O ‘milagre’ dos recursos federais
Ruas esburacadas, déficit habitacional e críticas ao serviço de saúde são algumas das reclamações de moradores da cidade de Registro, que tem 56 mil habitantes e é considerada a “capital” do Vale do Ribeira, região de São Paulo que abriga 15 municípios e é berço da família Bolsonaro. Entre essas cidadezinhas está Iguape, de 31 mil habitantes, cujas obras do posto de saúde construído próximo ao litoral foram paralisadas há mais de dois meses, após a União interromper os repasses. As realidades das duas cidades contrastam com a de outro município do Vale do Ribeira. Com 20 mil habitantes, Miracatu celebrou doze convênios com a União apenas no ano passado e, recentemente, recebeu as visitas ilustres dos ministros da Saúde, Marcelo Queiroga, do Turismo, Gilson Machado, da Agricultura, Tereza Cristina, e do próprio presidente da República. A olho nu, o favorecimento ao município parecia tratar-se da velha e surrada estratégia política, adotada desde sempre pela maioria dos inquilinos do Planalto, de privilegiar prefeitos de partidos aliados, em detrimento dos demais – Registro e Iguape são comandadas pelo PSDB, legenda de oposição ao governo federal, enquanto Miracatu é administrada pelo PL, sigla que abrigou recentemente Jair Bolsonaro.
Mas, neste caso, o abismo observado no tratamento dado pelo governo federal às cidades da mesma região transcende as escolhas baseadas no critério político. São os laços consanguíneos que demonstram pesar decisivamente a favor de Miracatu: o prefeito Vinicius Brandão tem como chefe de gabinete nada menos do que o irmão do presidente da República, Renato Bolsonaro. Desde que um integrante do clã Bolsonaro passou a ocupar o cargo estratégico, em janeiro de 2021, a cidade viu explodir em incríveis 581% os investimentos da União. Foram 5,8 milhões de reais recebidos em 2020 contra 40,1 milhões no ano passado. Já para os municípios de Registro e Iguape, o governo repassou em 2021 um total de 1,9 milhão de reais – 1,6 milhão e 300 mil respectivamente. As duas cidades juntas têm quatro vezes a população de Miracatu. “É incompreensível que a liberação de verbas seja feita por critério de parentesco. Municípios que estão em ordem e participam dos chamamentos públicos não conseguem nem chegar perto desses valores que Miracatu recebeu. Pelo contrário: nosso posto de saúde construído com repasses federais está atrasado e a obra quase parou. Há uma disparidade muito grande”, reclama o prefeito de Iguape, Wilson Almeida, do PSDB.
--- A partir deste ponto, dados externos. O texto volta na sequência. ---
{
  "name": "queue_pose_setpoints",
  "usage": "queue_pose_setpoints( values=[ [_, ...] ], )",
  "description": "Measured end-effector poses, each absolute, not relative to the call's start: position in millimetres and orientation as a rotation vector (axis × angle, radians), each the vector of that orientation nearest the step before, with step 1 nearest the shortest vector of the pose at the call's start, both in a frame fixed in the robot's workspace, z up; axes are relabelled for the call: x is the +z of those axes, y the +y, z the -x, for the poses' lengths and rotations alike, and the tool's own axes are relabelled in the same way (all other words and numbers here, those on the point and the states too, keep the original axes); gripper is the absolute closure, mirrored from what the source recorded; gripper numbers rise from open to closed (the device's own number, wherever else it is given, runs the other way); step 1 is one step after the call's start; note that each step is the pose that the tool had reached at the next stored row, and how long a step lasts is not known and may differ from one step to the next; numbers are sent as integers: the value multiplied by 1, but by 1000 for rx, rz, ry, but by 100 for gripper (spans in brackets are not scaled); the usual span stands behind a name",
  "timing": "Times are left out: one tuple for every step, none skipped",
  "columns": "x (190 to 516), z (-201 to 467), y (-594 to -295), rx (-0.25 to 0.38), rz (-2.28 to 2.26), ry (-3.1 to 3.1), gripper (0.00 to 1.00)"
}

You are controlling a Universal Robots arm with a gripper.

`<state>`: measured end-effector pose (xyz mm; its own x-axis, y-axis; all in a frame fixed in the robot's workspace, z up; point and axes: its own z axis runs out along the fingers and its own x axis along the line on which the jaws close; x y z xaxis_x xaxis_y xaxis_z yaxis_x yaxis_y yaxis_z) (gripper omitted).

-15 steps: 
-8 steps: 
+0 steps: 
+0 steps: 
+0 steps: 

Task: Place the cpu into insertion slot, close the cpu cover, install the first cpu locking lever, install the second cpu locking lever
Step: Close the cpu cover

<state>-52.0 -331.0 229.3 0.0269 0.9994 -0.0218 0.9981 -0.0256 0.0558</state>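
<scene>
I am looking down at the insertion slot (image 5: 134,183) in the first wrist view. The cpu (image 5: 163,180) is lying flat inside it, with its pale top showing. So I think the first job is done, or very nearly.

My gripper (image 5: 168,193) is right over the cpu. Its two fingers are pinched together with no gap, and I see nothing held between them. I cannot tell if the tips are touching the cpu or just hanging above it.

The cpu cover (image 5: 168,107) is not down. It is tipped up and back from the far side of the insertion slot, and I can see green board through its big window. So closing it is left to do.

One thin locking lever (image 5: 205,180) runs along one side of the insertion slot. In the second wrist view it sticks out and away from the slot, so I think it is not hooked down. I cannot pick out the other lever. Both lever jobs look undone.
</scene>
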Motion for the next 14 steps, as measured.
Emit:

Renato Bolsonaro cultiva pretensões eleitorais na cidade privilegiada pelo governo do irmão. Ele tentou se eleger prefeito em 2012 e 2016 e vereador em 2008, quando Bolsonaro não havia chegado ao poder. Agora, planeja se valer do acesso de Miracatu aos recursos federais para se cacifar politicamente entre os eleitores locais e, futuramente, realizar o sonho de administrar a cidade – pela lei eleitoral, o irmão do presidente, como qualquer parente em até segundo grau do chefe do Executivo, só pode se candidatar depois que ele deixar o Planalto. Por onde anda no Vale do Ribeira, Renato Bolsonaro faz questão de se apresentar como o responsável pela liberação dos recursos federais enviados à região. Na oposição, há quem diga que ele já comanda extraoficialmente o município. “Na prática, o prefeito da cidade é o Renato. Pela proximidade com Bolsonaro, é ele que articula a captação dos recursos e capitaliza politicamente com isso”, diz o vereador Zezequinho, que é um dos opositores à atual gestão de Miracatu.